The basics of LinkedIn are that you can list your work experience, your profile picture and add a personal touch to your business life. Unlike with Facebook, where you can willy-nilly friend any Tom, Dick or Harry without knowing them at all, this is not a good strategy to follow with your LinkedIn account. This is a SERIOUS networking site, folks. You only link in with people that you are working with or could be valuable to you business-wise. You won’t find any cats or dogs with people’s names either.

LinkedIn additionally allows one to create groups and network with professionals based on their areas of expertise. So if you are a professional historian, you can join a group on ancient Chinese history and network with professionals in that field, sharing information and details. Or, if you are an IT professional, you can network about PhP and C++ with other professionals in that area, without having to do some grueling searching.

This does sound intriguing…

Since being founded by Reid Hoffman in 2002, LinkedIn slowly grew and grew until it recently exploded in its number of users as well as its profit and revenue. In 2011, LinkedIn grossed more income from advertising revenue than Twitter. (Source) The number of users of LinkedIn has grown to 200 million members in 200 countries (Source). As it continues to grow, businesses have begun utilizing LinkedIn’s professional orientation to establish tools to apply for jobs through LinkedIn on their listings. Employees can search for jobs through LinkedIn, having fast access to thousands of companies and even meeting future employers directly. LinkedIn also serves job recruiters by sorting the talents and abilities of members who might fit the positions that businesses are looking for. Businesses can advertise on LinkedIn, listing products and services with descriptions on their company pages, and users can write reviews for them. All in all, there are endless opportunities for all types of economic activity. So, it’s not Facebook, it’s not meant to compete with Facebook; it’s meant to market you, and market businesses. Aren’t you glad we had this discussion and figured this out? Now, on to save the world.

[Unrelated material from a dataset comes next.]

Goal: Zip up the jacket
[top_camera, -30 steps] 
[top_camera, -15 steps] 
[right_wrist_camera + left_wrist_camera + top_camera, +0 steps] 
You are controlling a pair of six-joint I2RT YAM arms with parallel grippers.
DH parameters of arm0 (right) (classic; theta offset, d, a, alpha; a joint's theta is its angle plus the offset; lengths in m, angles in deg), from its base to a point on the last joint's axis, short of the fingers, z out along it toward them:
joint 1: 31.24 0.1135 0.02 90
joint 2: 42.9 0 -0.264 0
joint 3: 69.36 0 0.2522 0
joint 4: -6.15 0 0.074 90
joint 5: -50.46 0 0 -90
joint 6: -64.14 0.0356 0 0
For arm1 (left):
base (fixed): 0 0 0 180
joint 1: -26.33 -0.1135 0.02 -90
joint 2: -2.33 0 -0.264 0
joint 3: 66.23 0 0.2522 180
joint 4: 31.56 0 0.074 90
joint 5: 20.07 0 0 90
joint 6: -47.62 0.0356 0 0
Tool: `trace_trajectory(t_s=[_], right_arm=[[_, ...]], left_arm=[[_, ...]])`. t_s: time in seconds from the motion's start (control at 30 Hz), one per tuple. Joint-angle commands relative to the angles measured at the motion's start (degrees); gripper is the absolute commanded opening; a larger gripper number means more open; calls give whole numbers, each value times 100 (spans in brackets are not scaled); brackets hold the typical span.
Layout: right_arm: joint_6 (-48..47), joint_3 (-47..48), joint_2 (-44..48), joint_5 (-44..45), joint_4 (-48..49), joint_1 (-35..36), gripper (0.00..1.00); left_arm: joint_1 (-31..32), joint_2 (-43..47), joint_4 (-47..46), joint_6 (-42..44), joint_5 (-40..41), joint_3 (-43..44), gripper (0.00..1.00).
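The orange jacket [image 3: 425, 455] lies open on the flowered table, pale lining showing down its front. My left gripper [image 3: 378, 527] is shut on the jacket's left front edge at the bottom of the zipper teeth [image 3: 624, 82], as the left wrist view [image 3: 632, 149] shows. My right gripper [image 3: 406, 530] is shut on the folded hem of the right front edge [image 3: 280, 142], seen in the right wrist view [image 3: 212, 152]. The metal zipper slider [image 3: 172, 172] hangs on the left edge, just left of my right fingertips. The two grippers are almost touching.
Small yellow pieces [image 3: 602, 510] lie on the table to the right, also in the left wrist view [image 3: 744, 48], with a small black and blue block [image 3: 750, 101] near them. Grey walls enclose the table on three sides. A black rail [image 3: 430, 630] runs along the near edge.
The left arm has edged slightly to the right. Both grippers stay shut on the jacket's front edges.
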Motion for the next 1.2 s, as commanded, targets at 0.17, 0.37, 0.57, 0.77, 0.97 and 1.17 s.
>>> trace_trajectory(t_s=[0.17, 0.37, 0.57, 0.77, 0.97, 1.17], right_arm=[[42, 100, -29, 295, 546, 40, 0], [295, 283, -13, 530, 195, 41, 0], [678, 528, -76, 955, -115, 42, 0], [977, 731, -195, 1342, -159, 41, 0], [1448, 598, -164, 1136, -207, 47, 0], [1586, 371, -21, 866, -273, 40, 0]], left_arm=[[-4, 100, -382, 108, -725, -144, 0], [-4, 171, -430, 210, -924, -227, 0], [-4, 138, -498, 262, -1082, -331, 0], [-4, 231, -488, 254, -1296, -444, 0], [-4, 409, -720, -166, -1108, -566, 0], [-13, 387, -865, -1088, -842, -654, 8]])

What does the future hold for LinkedIn? LinkedIn CEO Jeff Weiner announced at the end of 2012 that the company’s plans in the coming decade are to establish an “economic graph,” which kinda/sorta pillages Facebook’s social graph concept. LinkedIn presents its economic graph (when finalized) as an all encompassing chart of the global economy and all of the connections therein. The terminus ad quem of the “economic graph” is to make the connections of the global economy thorough and universal, in order that LinkedIn might possess not simply all the job recruitment in the world, but furthermore the skills required to acquire those jobs, the total number of professionals who might work them, and the businesses (whether nonprofit or for-profit) in which they work. Weiner aims at nothing less than making the global economy mapped, charted and transparent. This sounds Googlish to me!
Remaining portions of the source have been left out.